I have been using the following .htaccess file in Angular apps, which avoids the 'page not found...' when user does a manual refresh on a path other than root path, or enters a url path that does not exist.
# For instructions and new versions of this Gist go to:
# https://gist.github.com/julianpoemp/bcf277cb56d2420cc53ec630a04a3566
# Version 1.4.0
<IfModule mod_rewrite.c>
RewriteEngine On
# -- REDIRECTION to https (optional):
# If you need this, uncomment the next two commands
# RewriteCond %{HTTPS} !on
# RewriteRule (.*) https://%{HTTP_HOST}%{REQUEST_URI}
# --
RewriteCond %{DOCUMENT_ROOT}%{REQUEST_URI} -f [OR]
RewriteCond %{DOCUMENT_ROOT}%{REQUEST_URI} -d
RewriteRule ^.*$ - [NC,L]
RewriteRule ^(.*) index.html [NC,L]
</IfModule>
#------------ BROWSER CACHING (optional)
# Disable browser caching in production. You can add/remove file extension as you wish.
<IfModule mod_headers.c>
Header set Cache-Control "no-cache, no-store, must-revalidate"
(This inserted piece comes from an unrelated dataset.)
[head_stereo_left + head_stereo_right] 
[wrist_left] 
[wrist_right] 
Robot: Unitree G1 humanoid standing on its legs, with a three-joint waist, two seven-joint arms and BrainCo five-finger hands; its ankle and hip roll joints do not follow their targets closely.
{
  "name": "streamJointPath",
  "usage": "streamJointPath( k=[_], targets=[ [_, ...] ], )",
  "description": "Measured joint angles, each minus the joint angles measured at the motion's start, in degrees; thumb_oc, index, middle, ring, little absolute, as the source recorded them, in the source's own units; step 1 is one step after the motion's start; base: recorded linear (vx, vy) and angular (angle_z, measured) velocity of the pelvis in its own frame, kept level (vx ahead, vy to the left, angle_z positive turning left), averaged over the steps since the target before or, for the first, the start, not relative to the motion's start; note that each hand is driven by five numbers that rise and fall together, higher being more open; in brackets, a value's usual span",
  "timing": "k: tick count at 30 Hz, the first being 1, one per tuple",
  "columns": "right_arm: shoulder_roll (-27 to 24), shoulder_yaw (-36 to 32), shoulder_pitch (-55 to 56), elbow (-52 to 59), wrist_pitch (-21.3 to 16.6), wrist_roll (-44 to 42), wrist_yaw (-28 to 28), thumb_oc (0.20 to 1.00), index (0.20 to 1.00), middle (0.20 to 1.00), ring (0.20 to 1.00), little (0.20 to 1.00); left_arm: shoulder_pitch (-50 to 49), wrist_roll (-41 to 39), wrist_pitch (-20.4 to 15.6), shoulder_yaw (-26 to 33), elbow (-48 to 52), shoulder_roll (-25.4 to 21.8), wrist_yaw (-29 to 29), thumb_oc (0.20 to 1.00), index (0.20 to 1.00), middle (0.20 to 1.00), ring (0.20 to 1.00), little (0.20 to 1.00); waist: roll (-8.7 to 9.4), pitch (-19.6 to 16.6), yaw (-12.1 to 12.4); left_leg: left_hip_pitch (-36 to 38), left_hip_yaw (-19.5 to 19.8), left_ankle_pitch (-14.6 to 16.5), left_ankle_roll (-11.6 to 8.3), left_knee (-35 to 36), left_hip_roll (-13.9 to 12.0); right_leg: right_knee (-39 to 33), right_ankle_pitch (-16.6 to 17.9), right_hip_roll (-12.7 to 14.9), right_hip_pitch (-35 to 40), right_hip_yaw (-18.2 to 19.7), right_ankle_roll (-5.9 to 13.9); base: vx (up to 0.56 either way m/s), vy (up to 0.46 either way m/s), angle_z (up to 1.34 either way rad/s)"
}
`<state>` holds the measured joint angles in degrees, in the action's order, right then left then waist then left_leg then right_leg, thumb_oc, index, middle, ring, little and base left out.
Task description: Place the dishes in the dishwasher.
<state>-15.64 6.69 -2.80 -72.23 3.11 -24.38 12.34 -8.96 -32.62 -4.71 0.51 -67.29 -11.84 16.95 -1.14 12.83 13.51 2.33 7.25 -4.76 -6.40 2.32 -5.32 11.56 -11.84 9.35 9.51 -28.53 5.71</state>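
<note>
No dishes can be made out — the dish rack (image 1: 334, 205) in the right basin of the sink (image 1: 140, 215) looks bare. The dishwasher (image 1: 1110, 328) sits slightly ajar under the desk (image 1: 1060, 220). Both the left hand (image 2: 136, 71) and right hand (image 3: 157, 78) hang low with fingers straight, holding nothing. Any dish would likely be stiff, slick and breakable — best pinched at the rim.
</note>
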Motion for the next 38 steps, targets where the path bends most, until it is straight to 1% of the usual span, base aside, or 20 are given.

Header set Pragma "no-cache"
Header set Expires 0
</IfModule>
<FilesMatch "\.(html|htm|js|json|css)$">
<IfModule mod_headers.c>
FileETag None
Header unset ETag
Header unset Pragma
Header unset Cache-Control
Header unset Last-Modified
Header set Pragma "no-cache"
Header set Cache-Control "max-age=0, no-cache, no-store, must-revalidate"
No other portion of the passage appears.